**Task directions:** When you copy the data, keep every word exactly as it is and leave the pictures out.

-------------------------

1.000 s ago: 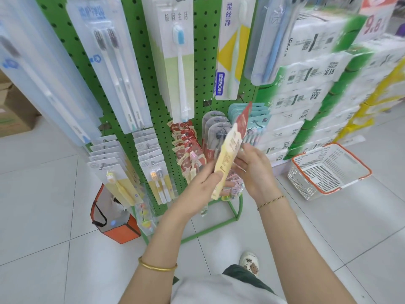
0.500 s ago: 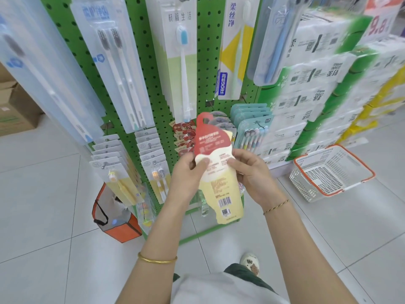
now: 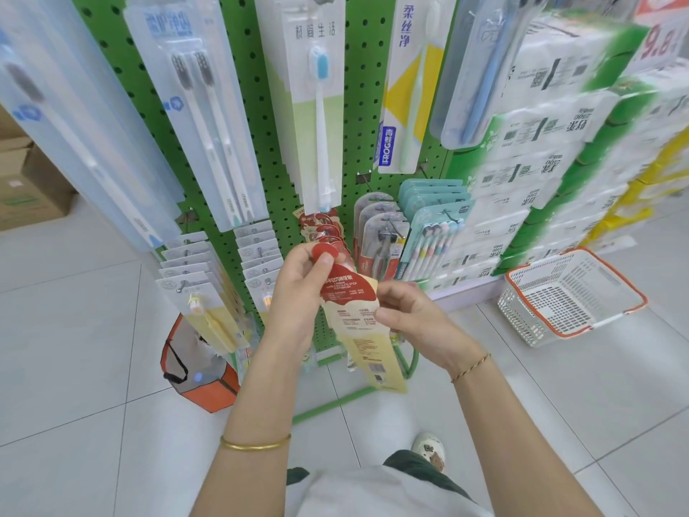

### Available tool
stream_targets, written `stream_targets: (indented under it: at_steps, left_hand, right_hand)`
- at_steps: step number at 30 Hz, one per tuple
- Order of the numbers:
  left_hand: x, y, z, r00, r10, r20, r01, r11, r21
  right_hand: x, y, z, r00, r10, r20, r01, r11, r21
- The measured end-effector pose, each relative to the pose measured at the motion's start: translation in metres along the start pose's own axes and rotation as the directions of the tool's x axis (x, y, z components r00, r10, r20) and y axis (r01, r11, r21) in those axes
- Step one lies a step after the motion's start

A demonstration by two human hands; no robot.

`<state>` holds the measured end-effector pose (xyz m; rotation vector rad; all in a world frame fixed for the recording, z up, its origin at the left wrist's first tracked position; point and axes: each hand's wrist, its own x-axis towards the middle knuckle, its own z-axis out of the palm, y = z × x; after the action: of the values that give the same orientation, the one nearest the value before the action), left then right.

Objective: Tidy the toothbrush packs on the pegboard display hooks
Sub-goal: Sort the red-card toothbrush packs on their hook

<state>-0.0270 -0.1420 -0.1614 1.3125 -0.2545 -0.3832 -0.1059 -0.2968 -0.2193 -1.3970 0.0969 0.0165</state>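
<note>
1 head-worn wide-angle view, facing forward and down, close before the pegboard (image 3: 363, 87), floor tiles (image 3: 74, 330) below

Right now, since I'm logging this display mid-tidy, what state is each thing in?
Left hand, pinches the held pack's red top tab.
Right hand, pinches the held pack's right edge.
Held pack, tilted, barcode side to the camera; hooked or not, unclear.
Red packs, hanging on their hook.
Teal packs, hanging on their hook.
Basket, on the floor, tilted.
</note>
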Motion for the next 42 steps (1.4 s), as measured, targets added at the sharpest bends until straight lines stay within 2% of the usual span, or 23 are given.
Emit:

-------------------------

**Answer space:**
1.000 s ago: 
0.500 s ago: 
now: 

### Available tool
stream_targets, written `stream_targets: (indented under it: at_steps, left_hand, right_hand)`
- at_steps: step number at 30 Hz, one per tuple
- Order of the numbers:
  left_hand: x, y, z, r00, r10, r20, r01, r11, r21
  right_hand: x, y, z, r00, r10, r20, r01, r11, r21
- The measured end-effector pose, each relative to the pose measured at the motion's start: translation in metres along the start pose's own axes and rotation as the directions of the tool's x axis (x, y, z components r00, r10, r20) and y axis (r01, r11, r21) in those axes
- Step one lies a step after the motion's start

A demonstration by two human hands; no robot.

`<state>` holds the measured end-effector pose (xyz m; rotation vector rad; all in a world frame fixed for the recording, z up, its origin at the left wrist's first tracked position; point and axes: each hand's wrist, its own x-axis towards the middle knuckle, its own z-axis out of the palm, y = z × x; after the action: of the values that give the same orientation, the one nearest the value before the action), left then right.

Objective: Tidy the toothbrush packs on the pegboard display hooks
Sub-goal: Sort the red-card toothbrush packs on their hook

<state>-0.0270 -0.1420 -0.1614 1.3125 -0.2545 -0.3832 -0.1059 -0.2968 -0.2193 -1.3970 0.0969 0.0165</state>
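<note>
1 head-worn wide-angle view, facing forward and down, close before the pegboard (image 3: 363, 87), floor tiles (image 3: 74, 330) below

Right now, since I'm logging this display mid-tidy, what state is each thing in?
Left hand, pinches the held pack's red top tab.
Right hand, pinches the held pack's right edge.
Held pack, tilted, barcode side to the camera; hooked or not, unclear.
Red packs, hanging on their hook.
Teal packs, hanging on their hook.
Basket, on the floor, tilted.
</note>
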Motion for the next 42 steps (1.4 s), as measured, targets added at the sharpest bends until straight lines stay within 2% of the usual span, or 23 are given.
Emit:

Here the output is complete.